ACTIVITY: From the entries that follow, work out how many lines contain "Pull". Write the number only.

PROVIDED MATERIAL:

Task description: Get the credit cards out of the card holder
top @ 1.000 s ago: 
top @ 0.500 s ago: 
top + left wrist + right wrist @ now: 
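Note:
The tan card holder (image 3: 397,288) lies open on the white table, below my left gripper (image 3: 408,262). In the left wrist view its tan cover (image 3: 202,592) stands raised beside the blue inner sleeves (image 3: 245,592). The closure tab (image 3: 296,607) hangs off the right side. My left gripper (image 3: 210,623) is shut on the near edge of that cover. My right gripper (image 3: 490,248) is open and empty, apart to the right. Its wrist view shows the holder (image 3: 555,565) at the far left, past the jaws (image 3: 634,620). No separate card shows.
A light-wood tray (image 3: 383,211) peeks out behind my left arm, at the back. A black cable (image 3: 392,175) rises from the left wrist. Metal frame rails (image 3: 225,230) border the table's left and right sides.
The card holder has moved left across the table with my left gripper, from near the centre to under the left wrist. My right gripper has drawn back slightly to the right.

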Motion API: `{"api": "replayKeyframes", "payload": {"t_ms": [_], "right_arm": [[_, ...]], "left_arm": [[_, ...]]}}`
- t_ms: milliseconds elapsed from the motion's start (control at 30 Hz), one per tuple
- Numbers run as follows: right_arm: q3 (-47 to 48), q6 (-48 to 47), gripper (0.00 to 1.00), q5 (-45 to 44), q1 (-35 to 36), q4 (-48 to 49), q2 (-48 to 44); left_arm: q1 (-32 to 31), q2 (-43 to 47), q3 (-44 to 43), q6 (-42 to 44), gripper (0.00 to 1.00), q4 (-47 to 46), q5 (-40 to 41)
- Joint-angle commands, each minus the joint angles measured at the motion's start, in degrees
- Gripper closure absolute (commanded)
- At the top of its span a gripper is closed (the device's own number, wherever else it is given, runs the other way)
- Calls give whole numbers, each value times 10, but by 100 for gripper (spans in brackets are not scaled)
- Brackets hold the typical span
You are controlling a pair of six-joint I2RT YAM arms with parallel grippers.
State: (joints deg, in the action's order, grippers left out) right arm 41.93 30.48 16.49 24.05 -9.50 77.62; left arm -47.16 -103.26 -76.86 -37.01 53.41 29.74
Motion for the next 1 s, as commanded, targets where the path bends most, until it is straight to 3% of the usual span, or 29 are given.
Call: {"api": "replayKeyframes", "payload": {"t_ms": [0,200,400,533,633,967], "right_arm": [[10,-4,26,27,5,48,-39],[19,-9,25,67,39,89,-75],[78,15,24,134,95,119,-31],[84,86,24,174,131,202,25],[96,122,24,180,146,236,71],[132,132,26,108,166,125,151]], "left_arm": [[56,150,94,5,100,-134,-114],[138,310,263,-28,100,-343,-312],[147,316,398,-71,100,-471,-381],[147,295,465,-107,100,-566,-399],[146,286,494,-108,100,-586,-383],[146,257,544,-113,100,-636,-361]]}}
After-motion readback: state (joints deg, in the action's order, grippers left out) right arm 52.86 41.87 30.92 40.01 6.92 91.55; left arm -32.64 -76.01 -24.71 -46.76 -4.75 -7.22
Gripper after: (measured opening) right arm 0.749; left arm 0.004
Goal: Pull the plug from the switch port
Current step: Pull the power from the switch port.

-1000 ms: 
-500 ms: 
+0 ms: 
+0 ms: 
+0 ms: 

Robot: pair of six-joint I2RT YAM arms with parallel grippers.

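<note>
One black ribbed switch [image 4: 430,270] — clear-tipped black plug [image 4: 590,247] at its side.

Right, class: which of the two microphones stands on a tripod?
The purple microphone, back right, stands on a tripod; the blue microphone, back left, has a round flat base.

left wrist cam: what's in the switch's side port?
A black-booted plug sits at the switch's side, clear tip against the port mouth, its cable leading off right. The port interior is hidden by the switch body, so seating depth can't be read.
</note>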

ANSWER SECTION: 2